Caltanissetta. Sant’Elia, donati gli organi di un giovane: “Gesto di infinita generosità, grazie alla famiglia”
Ancora una donazione di organi in Sicilia. La notte scorsa all’ospedale Sant’Elia di Caltanissetta, infatti, sono stati donati reni e fegato di un giovane paziente originario di Pietraperzia.

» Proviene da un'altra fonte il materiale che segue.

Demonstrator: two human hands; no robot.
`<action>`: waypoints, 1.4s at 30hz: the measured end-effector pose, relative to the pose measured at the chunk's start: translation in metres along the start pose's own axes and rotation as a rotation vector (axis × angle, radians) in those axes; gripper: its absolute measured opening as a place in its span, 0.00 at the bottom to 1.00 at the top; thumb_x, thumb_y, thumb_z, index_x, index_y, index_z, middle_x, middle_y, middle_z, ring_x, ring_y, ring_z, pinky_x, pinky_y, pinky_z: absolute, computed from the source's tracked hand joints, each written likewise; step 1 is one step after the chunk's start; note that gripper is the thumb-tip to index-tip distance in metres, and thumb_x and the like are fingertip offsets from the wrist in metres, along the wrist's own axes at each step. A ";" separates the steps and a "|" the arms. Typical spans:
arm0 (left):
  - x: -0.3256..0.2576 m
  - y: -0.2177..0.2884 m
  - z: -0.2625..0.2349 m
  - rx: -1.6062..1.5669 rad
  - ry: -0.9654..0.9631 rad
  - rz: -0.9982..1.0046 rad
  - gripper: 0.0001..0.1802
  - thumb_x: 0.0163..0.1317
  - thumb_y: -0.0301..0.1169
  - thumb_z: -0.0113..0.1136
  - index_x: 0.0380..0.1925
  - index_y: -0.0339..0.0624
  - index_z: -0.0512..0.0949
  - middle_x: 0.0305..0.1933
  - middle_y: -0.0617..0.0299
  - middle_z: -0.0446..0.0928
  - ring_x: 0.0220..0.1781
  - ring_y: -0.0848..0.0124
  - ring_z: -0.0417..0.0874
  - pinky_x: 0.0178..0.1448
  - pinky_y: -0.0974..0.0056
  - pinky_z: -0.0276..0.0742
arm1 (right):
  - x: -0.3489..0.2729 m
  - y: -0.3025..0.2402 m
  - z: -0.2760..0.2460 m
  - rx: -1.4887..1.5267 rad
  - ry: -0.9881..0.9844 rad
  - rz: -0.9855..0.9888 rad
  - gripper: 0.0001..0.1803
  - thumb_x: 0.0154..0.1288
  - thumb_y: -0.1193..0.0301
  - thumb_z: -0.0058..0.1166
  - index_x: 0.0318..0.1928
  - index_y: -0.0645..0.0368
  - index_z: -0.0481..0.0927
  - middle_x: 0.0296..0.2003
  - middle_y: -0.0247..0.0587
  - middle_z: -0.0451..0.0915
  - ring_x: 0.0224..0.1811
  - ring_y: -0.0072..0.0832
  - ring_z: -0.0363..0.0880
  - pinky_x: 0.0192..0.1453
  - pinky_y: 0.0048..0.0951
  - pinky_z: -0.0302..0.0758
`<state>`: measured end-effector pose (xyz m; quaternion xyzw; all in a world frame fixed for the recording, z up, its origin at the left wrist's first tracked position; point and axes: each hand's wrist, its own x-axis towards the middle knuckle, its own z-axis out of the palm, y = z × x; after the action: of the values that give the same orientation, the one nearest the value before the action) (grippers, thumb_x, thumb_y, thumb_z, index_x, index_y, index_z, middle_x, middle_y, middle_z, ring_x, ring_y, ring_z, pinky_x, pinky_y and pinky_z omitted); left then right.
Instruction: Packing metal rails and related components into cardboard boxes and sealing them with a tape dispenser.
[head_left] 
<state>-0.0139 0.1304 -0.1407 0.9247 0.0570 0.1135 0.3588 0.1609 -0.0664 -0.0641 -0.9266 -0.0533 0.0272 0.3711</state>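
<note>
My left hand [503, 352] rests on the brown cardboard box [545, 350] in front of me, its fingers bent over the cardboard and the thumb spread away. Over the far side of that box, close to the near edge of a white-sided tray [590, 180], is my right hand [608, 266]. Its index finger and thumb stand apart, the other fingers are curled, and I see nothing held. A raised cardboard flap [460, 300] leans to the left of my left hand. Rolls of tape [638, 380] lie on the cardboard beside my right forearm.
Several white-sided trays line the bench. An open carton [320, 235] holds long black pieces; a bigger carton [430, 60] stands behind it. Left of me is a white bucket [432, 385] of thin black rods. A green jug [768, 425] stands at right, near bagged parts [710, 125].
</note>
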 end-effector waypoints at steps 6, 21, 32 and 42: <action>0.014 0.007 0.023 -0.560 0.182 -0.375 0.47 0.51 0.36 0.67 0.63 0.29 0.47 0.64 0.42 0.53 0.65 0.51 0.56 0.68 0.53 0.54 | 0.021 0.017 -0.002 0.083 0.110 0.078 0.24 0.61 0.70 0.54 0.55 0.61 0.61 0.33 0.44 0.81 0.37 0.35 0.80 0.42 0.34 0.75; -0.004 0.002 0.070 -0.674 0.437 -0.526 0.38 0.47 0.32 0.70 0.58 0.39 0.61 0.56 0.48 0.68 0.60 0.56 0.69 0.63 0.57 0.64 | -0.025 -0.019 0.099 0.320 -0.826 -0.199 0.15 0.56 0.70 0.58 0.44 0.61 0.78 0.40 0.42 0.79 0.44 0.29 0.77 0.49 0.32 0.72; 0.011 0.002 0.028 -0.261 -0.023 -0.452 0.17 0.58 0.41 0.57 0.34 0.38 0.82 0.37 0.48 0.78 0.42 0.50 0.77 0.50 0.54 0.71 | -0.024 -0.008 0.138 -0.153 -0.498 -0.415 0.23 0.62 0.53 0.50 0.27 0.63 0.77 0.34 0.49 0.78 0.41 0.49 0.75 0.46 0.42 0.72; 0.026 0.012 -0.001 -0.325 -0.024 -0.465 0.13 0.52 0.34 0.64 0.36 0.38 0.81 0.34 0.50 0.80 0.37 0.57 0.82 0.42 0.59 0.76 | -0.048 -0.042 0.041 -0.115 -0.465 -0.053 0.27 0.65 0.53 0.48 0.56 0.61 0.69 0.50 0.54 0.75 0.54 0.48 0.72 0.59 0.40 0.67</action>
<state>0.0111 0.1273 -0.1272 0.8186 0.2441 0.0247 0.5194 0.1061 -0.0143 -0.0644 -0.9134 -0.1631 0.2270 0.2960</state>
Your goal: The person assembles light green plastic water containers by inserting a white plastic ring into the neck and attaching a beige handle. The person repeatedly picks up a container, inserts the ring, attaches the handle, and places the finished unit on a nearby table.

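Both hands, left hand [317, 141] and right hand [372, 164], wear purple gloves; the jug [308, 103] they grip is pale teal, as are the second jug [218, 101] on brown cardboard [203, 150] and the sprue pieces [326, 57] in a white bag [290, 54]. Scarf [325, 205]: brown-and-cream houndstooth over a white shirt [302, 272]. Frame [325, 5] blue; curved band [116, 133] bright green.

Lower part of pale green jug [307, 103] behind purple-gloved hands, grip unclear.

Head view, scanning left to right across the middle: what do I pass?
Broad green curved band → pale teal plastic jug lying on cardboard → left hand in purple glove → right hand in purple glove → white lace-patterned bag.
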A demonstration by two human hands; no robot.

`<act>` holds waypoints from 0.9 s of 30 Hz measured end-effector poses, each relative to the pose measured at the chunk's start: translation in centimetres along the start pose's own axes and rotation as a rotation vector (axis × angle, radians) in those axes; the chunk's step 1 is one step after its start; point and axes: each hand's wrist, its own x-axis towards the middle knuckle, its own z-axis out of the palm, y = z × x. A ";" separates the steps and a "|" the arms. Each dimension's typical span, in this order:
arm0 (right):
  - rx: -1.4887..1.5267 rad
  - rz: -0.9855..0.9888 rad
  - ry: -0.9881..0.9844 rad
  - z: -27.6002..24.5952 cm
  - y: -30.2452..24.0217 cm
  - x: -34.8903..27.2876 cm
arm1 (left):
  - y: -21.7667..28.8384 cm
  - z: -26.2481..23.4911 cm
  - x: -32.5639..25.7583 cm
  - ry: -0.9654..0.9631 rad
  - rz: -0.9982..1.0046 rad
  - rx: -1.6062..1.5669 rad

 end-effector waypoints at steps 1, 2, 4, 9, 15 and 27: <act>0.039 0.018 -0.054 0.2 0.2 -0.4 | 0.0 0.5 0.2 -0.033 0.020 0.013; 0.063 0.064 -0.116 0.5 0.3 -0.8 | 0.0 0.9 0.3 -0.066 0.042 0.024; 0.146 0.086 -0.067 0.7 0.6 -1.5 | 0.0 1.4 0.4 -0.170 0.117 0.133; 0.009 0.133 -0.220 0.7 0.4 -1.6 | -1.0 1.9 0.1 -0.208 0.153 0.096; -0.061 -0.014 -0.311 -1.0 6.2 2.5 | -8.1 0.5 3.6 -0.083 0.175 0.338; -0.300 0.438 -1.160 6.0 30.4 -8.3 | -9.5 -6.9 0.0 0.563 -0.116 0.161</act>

Era stato ricoverato alla fine di ottobre, G. T. (queste le iniziali del 23enne), per un grave problema cerebrale, al momento del decesso avvenuto ieri, i genitori hanno acconsentito alla donazione degli organi, così nella notte una equipe dell’Ismett di Palermo ha eseguito l’intervento nel nuovo blocco operatorio assieme al team medico ed infermieristico del nosocomio nisseno.
“E’ un gesto di infinita generosità che consentirà di riaccendere la speranza di vita in altre persone. Sono commosso per la grande sensibilità mostrata dalla famiglia che da un dolore così grande ha consentito ad un’altra famiglia di vivere una grande gioia seppur nella consapevolezza che dietro la loro legittima felicità ci sono stati dei genitori che hanno vissuto e vivono un dramma”, ha commentato il direttore generale dell’Asp di Caltanissetta, Alessandro Caltagirone.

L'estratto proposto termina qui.